:: Task directions ::
Exactly the lines below from the one with "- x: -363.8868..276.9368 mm" up to and including the one with "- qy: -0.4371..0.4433" make up the answer, with nothing else added.

--- START ---

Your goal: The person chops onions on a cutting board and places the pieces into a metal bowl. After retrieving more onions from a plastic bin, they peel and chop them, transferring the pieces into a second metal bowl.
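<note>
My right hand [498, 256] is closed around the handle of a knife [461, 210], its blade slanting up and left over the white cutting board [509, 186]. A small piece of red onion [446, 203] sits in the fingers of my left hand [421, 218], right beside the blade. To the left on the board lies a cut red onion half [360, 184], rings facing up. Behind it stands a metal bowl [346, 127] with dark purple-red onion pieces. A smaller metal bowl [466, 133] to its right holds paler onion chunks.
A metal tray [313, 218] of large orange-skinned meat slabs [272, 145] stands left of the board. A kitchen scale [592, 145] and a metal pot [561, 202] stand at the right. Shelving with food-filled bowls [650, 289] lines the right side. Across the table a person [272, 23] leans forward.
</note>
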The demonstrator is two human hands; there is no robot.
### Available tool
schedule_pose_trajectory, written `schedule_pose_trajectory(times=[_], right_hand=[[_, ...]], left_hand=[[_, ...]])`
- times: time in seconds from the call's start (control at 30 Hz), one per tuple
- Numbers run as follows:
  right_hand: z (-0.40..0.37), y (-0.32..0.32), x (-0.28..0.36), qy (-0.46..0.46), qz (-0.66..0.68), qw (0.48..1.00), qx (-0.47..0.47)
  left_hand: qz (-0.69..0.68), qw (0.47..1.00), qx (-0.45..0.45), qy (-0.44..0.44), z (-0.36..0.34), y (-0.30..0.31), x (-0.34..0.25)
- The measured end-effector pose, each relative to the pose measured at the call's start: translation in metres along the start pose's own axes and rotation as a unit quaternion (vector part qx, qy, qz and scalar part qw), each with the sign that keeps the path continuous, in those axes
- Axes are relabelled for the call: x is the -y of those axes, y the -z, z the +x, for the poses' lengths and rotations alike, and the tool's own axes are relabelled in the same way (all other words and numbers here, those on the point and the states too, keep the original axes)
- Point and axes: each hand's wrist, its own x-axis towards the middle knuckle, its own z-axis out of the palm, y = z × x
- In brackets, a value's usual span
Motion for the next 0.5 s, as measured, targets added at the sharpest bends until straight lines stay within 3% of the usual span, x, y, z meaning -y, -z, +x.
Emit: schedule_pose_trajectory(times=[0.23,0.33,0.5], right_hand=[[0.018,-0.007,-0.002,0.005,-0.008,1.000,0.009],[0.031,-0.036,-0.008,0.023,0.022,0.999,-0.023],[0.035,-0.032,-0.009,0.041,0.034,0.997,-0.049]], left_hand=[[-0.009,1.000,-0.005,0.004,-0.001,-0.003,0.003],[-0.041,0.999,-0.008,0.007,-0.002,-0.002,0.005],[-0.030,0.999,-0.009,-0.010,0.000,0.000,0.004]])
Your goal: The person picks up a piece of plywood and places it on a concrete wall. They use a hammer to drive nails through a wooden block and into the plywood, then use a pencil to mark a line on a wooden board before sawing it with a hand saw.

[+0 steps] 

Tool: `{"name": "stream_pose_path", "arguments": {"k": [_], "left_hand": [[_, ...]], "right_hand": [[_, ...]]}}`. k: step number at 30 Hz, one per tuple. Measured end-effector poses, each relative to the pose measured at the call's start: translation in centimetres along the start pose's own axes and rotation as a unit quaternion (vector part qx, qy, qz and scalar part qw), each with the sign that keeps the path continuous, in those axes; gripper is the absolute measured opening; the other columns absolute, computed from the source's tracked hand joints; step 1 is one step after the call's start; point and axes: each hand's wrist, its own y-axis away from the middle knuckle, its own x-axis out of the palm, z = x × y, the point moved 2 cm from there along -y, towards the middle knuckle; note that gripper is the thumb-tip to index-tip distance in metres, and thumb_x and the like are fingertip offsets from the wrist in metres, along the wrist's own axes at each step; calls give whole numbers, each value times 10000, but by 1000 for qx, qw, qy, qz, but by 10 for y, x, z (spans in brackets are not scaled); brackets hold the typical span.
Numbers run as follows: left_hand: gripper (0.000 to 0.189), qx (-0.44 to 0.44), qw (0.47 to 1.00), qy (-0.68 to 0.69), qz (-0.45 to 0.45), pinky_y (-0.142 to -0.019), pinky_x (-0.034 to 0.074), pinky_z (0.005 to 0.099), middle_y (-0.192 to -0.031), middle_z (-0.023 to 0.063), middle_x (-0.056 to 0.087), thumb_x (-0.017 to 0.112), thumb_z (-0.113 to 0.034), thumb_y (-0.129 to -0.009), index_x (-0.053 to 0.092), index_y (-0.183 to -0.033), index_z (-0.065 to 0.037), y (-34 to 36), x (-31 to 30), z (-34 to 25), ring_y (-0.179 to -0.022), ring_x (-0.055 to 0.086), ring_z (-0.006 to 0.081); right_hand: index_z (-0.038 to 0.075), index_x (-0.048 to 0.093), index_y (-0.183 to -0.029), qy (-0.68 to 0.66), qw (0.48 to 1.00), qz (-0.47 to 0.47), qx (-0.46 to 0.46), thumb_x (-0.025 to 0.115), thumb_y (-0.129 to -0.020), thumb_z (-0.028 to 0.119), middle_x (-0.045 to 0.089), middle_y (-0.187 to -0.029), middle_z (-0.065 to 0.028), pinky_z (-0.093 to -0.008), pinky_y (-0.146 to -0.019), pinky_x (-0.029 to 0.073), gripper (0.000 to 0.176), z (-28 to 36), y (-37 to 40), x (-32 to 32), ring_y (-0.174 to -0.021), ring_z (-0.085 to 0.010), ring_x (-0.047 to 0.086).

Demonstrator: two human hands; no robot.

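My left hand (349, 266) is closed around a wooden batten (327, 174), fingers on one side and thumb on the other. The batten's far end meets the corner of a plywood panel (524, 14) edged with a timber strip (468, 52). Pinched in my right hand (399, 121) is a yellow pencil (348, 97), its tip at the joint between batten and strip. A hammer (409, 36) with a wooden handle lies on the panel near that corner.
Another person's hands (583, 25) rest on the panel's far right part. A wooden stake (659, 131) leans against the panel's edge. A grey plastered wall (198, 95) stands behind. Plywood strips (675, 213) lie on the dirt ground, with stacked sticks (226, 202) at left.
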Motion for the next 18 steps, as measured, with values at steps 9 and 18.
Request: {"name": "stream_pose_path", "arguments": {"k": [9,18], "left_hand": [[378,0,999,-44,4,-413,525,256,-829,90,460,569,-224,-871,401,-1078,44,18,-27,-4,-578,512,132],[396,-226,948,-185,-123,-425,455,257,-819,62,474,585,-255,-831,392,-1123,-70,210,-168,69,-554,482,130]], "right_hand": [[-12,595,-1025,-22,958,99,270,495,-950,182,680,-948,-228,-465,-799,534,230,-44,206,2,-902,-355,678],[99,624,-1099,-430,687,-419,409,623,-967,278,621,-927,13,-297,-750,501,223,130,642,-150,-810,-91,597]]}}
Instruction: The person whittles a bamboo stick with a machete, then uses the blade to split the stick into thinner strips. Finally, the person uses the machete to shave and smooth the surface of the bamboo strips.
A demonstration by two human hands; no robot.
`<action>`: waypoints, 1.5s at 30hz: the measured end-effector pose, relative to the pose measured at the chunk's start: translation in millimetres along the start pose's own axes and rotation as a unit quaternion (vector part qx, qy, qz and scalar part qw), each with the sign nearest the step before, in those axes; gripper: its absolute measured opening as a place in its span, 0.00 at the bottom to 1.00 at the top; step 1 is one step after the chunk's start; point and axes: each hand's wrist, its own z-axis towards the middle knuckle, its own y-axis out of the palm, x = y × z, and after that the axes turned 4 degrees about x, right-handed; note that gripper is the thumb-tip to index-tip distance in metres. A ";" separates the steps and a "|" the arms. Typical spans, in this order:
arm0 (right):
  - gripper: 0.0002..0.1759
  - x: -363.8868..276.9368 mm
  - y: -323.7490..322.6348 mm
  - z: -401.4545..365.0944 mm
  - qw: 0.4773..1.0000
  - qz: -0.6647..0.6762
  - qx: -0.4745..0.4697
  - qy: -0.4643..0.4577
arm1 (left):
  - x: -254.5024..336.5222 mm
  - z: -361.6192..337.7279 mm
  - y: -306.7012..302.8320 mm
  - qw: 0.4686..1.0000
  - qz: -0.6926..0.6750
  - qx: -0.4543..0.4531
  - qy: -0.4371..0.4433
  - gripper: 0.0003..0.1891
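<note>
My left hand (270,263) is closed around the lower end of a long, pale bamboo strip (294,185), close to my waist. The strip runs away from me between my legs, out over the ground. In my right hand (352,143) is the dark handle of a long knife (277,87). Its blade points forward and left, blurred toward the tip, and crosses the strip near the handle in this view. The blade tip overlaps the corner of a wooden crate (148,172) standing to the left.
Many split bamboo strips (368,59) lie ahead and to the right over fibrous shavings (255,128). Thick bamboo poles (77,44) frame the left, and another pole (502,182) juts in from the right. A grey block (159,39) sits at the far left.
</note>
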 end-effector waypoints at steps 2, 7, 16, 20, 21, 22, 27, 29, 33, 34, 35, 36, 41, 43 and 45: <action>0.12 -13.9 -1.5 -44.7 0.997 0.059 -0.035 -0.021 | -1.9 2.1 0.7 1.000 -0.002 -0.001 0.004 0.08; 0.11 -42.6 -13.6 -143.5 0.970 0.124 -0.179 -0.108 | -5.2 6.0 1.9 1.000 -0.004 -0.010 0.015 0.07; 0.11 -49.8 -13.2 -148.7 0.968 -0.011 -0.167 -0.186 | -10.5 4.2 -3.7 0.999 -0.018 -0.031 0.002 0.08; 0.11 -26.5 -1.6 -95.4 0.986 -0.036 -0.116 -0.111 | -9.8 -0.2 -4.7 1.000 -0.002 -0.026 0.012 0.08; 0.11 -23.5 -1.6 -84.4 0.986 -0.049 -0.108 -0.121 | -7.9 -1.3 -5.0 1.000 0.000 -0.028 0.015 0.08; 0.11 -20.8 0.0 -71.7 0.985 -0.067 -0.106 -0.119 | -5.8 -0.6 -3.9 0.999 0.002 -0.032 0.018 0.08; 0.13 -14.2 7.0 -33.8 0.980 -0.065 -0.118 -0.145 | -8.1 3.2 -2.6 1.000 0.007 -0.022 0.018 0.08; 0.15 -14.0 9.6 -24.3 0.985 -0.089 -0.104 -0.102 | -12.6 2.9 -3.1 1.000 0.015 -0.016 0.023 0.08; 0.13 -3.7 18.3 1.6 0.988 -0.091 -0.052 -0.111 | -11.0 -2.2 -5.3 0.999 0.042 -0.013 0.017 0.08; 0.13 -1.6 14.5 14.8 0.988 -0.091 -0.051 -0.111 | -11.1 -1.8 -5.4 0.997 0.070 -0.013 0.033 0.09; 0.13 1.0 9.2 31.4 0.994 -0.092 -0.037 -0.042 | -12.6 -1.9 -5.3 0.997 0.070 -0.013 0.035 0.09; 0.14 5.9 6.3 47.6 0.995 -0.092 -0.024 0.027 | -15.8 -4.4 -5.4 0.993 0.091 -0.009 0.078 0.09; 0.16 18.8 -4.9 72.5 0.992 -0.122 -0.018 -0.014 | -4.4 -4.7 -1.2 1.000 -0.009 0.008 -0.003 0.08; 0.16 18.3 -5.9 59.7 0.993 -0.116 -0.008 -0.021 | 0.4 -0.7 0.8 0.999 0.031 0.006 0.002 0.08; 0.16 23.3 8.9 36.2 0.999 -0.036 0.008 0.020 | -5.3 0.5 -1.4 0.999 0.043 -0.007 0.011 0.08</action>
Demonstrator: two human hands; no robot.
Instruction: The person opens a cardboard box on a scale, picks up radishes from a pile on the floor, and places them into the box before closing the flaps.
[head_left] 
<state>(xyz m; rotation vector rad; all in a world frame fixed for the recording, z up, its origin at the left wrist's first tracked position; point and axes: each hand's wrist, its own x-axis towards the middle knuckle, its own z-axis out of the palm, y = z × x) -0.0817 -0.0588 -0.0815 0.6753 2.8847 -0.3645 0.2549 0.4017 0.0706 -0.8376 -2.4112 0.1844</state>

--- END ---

:: Task output ::
  - x: -363.8868..276.9368 mm
  - y: -323.7490..322.6348 mm
  - z: -401.4545..365.0944 mm
  - qw: 0.4773..1.0000
  - qz: -0.6647..0.6762
  - qx: -0.4745..0.4697
  - qy: -0.4643..0.4577
arm1 (left):
  - x: -254.5024..336.5222 mm
  - z: -361.6192..337.7279 mm
  - y: -306.7012..302.8320 mm
  - qw: 0.4686..1.0000
  - qz: -0.6926..0.6750
  - qx: -0.4543..0.4531
  - qy: -0.4371..0.4433

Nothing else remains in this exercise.